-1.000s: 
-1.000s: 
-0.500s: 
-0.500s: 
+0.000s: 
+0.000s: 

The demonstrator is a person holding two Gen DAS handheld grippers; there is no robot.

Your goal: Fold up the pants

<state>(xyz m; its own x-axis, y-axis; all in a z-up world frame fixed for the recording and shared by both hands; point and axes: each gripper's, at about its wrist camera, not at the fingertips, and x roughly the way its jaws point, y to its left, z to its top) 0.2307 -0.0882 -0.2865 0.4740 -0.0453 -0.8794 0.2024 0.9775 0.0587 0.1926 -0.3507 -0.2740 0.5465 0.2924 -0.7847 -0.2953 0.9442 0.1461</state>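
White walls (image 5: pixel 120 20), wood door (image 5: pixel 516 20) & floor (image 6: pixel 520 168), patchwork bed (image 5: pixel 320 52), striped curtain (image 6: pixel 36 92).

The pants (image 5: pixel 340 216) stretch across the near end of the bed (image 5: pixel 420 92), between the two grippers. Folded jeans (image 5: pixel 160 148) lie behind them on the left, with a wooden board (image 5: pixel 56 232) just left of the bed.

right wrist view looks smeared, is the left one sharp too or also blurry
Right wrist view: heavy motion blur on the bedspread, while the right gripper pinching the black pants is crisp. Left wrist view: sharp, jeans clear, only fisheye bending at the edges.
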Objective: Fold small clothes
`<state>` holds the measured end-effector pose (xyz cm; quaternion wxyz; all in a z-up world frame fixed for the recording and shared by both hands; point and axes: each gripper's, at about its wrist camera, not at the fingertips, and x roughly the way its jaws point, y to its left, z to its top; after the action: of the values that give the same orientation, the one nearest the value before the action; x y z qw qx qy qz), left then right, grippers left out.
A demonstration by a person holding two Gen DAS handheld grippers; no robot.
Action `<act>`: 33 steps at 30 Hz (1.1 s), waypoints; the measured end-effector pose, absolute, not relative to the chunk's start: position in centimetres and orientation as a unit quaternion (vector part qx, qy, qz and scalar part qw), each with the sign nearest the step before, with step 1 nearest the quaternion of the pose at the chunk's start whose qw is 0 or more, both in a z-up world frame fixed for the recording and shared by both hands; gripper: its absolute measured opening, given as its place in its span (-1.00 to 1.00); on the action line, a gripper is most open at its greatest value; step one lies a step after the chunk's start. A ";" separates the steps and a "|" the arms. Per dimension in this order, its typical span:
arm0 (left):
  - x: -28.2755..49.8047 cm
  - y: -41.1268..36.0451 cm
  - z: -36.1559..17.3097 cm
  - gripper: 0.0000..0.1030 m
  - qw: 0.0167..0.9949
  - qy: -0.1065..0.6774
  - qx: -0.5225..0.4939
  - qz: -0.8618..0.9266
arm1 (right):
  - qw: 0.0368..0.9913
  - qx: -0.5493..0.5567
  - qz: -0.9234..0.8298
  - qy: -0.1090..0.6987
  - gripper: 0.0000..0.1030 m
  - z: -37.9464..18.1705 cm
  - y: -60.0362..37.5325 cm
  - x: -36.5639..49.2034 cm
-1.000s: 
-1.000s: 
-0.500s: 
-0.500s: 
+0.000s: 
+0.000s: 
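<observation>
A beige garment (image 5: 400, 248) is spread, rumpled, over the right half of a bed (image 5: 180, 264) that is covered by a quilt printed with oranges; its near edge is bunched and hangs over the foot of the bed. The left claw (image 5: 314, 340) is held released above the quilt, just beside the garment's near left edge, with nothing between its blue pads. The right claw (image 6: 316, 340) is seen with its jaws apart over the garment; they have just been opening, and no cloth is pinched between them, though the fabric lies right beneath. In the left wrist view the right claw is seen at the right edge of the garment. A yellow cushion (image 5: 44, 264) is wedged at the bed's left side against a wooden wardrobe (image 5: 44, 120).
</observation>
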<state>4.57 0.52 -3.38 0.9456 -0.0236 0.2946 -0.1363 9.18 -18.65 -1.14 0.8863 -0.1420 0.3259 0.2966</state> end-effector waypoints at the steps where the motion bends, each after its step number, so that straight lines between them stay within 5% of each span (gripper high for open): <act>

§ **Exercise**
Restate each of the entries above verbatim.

§ **Solution to the exercise**
-1.000s: 
-1.000s: 
-0.500s: 
-0.500s: 
+0.000s: 
+0.000s: 

The demonstrator is a person holding two Gen DAS handheld grippers; there is no robot.

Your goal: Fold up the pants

<state>(xyz m; its own x-axis, y-axis; all in a z-up world frame fixed for the recording and shared by both hands; point and axes: each gripper's, at about its wrist camera, not at the fingertips, and x roughly the way its jaws point, y to its left, z to its top) 0.2307 -0.0882 -0.2865 0.4740 -0.0453 -0.8794 0.2024 0.9775 0.0587 0.1926 -0.3507 -0.2740 0.5465 0.2924 -0.7847 -0.2953 0.9442 0.1461</state>
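White walls (image 5: pixel 120 20), wood door (image 5: pixel 516 20) & floor (image 6: pixel 520 168), patchwork bed (image 5: pixel 320 52), striped curtain (image 6: pixel 36 92).

The pants (image 5: pixel 340 216) stretch across the near end of the bed (image 5: pixel 420 92), between the two grippers. Folded jeans (image 5: pixel 160 148) lie behind them on the left, with a wooden board (image 5: pixel 56 232) just left of the bed.

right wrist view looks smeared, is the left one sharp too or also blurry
Right wrist view: heavy motion blur on the bedspread, while the right gripper pinching the black pants is crisp. Left wrist view: sharp, jeans clear, only fisheye bending at the edges.
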Objective: Fold small clothes
`<state>` holds the measured end-effector pose (xyz cm; quaternion wxyz; all in a z-up world frame fixed for the recording and shared by both hands; point and axes: each gripper's, at about its wrist camera, not at the fingertips, and x roughly the way its jaws point, y to its left, z to its top; after the action: of the values that give the same orientation, the one nearest the value before the action; x y z qw qx qy qz), left then right, grippers left out.
A demonstration by a person holding two Gen DAS handheld grippers; no robot.
Action `<act>`: 33 steps at 30 Hz (1.1 s), waypoints; the measured end-effector pose, absolute, not relative to the chunk's start: position in centimetres and orientation as a unit quaternion (vector part qx, qy, qz and scalar part qw), each with the sign nearest the step before, with step 1 nearest the quaternion of the pose at the chunk's start whose qw is 0 or more, both in a z-up world frame fixed for the recording and shared by both hands; gripper: its absolute measured opening, given as its place in its span (-1.00 to 1.00); on the action line, a gripper is most open at its greatest value; step one lies a step after the chunk's start. A ";" separates the steps and a "|" the arms. Per dimension in this order, its typical span:
arm0 (left):
  - x: -28.2755..49.8047 cm
  - y: -41.1268..36.0451 cm
  - z: -36.1559..17.3097 cm
  - gripper: 0.0000..0.1030 m
  - qw: 0.0167..0.9949
  - qy: -0.1065..0.6774
  - qx: -0.5225..0.4939
  - qz: -0.8618..0.9266
arm1 (right):
  - qw: 0.0368..0.9913
  - qx: -0.5493..0.5567
  - qz: -0.9234..0.8298
  - qy: -0.1090..0.6987
  - gripper: 0.0000..0.1030 m
  - z: -37.9464..18.1705 cm
  - y: -60.0362..37.5325 cm
  - x: -36.5639..49.2034 cm
-1.000s: 
-1.000s: 
-0.500s: 
-0.500s: 
+0.000s: 
+0.000s: 
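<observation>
A beige garment (image 5: 400, 248) is spread, rumpled, over the right half of a bed (image 5: 180, 264) that is covered by a quilt printed with oranges; its near edge is bunched and hangs over the foot of the bed. The left claw (image 5: 314, 340) is held released above the quilt, just beside the garment's near left edge, with nothing between its blue pads. The right claw (image 6: 316, 340) is seen with its jaws apart over the garment; they have just been opening, and no cloth is pinched between them, though the fabric lies right beneath. In the left wrist view the right claw is seen at the right edge of the garment. A yellow cushion (image 5: 44, 264) is wedged at the bed's left side against a wooden wardrobe (image 5: 44, 120).
</observation>
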<state>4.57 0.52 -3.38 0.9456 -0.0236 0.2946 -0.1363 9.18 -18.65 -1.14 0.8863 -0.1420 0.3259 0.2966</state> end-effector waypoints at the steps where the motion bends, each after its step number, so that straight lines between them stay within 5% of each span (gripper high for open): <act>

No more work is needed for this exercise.